In the records below, repeat word for word only the lines starting at the one that contains "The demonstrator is" and ending at the one that contains "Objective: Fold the", pictures excluded.

------ Data for this exercise

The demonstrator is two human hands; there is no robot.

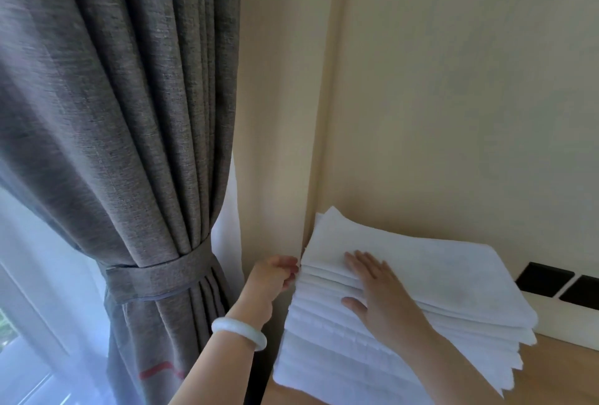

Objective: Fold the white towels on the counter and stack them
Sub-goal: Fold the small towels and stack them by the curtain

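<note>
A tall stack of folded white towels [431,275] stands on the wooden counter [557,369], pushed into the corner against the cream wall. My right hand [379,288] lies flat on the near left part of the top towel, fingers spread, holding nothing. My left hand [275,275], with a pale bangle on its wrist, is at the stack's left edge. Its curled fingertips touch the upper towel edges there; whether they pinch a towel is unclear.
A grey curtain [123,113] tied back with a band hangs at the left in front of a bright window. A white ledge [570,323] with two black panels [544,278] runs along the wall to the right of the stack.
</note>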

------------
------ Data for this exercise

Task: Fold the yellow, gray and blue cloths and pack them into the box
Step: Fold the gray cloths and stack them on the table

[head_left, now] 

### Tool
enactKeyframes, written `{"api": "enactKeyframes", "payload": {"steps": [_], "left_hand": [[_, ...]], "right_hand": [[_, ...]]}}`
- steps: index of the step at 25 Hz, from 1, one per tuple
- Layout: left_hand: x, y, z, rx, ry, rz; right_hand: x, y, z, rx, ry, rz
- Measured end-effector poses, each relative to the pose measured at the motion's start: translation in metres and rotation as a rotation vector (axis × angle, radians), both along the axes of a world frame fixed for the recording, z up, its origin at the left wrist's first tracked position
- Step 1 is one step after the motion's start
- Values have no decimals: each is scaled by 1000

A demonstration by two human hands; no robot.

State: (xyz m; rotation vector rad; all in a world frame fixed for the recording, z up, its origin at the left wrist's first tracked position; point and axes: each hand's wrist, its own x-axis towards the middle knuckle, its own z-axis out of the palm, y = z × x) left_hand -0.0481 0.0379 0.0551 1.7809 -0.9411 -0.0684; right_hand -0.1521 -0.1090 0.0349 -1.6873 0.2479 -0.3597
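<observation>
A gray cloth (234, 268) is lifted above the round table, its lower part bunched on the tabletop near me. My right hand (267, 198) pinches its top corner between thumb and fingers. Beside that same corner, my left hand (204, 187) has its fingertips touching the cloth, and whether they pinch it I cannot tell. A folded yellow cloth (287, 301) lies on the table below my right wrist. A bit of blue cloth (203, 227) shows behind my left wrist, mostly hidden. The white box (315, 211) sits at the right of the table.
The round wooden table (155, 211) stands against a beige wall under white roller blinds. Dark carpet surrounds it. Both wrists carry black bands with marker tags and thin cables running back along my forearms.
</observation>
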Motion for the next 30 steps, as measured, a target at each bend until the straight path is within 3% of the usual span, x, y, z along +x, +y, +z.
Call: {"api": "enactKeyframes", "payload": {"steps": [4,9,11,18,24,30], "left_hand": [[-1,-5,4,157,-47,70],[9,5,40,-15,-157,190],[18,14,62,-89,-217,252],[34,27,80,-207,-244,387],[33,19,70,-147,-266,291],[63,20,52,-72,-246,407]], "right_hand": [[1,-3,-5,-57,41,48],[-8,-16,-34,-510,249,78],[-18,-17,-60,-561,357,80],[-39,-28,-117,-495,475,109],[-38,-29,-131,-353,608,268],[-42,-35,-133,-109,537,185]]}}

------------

- [Your response]:
The demonstrator is two human hands; there is no robot.


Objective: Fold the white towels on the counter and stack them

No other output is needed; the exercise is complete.